Task goal:
In the listing below, please print the line that contains "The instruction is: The" and every line that follows it, exactly.

+ + +

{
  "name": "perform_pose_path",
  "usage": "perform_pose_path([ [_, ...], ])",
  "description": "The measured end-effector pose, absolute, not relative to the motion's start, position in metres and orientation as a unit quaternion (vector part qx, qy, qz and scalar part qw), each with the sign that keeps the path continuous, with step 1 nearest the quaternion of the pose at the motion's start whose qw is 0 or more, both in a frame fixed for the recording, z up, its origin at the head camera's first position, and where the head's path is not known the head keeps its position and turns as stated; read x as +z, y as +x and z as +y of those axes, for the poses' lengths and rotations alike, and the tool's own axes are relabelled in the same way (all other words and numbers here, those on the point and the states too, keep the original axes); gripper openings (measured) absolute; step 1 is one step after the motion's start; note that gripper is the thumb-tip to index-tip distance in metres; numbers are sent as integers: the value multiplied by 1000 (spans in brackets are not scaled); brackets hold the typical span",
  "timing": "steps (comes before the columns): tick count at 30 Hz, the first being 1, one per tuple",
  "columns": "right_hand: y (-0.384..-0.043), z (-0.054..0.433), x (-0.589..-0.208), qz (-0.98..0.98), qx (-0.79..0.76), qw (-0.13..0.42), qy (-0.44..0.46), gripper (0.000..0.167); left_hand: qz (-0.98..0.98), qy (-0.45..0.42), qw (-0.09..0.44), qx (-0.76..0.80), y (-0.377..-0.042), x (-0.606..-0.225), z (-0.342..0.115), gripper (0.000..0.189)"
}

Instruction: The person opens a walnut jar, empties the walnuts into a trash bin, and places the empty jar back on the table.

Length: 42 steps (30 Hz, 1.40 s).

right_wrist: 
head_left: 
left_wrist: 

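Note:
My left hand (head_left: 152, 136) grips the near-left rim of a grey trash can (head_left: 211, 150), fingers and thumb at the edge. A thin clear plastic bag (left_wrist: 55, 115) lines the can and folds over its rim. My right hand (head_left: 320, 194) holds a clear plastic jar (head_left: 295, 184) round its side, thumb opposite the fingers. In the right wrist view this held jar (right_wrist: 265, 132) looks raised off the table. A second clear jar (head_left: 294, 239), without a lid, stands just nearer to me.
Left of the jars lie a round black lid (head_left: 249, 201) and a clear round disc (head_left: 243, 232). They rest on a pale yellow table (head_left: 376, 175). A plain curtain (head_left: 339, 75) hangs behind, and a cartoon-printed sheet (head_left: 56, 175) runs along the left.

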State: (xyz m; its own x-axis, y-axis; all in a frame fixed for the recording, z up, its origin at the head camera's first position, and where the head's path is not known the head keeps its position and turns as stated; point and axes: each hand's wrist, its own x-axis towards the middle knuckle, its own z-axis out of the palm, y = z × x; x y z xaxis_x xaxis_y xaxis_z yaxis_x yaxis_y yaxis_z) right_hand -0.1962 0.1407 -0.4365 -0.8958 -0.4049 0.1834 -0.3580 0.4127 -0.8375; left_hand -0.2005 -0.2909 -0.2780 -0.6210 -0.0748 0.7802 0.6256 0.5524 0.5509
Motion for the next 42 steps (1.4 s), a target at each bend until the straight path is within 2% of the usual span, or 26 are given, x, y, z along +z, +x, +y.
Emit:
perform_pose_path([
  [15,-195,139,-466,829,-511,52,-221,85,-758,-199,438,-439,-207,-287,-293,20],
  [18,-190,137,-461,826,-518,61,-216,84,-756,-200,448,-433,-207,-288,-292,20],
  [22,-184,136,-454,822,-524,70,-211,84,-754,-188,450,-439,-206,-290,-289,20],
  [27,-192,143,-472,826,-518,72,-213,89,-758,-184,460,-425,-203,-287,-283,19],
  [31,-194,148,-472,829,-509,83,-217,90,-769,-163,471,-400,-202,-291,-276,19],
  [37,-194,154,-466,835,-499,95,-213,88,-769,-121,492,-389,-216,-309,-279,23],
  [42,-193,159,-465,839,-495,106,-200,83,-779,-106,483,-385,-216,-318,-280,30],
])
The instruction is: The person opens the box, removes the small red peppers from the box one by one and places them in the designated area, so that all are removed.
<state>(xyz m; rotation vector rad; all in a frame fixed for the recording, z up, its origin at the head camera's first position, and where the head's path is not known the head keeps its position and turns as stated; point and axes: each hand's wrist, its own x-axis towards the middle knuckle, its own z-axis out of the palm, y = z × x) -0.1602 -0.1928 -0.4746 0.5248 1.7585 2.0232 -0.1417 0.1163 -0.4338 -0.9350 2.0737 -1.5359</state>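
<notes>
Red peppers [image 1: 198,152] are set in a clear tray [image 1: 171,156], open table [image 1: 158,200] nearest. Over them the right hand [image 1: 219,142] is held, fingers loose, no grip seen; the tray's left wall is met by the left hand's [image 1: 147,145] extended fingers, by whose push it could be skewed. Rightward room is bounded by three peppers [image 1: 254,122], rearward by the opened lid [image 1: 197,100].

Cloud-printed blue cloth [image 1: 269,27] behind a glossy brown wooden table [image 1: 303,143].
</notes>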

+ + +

Reply:
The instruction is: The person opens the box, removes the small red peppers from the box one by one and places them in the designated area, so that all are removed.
<state>(xyz m; rotation vector rad; all in a frame fixed for the recording, z up, its origin at the head camera's first position, and where the head's path is not known the head keeps its position and turns as stated; point and axes: each hand's wrist, its own x-axis towards the middle knuckle, its own z-axis out of the palm, y = z × x) -0.1602 -0.1928 -0.4746 0.5248 1.7585 2.0232 -0.1417 0.1163 -0.4338 -0.9350 2.0737 -1.5359</state>
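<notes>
Red peppers [image 1: 198,152] are set in a clear tray [image 1: 171,156], open table [image 1: 158,200] nearest. Over them the right hand [image 1: 219,142] is held, fingers loose, no grip seen; the tray's left wall is met by the left hand's [image 1: 147,145] extended fingers, by whose push it could be skewed. Rightward room is bounded by three peppers [image 1: 254,122], rearward by the opened lid [image 1: 197,100].

Cloud-printed blue cloth [image 1: 269,27] behind a glossy brown wooden table [image 1: 303,143].
</notes>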

The answer has been given, and the exercise is complete.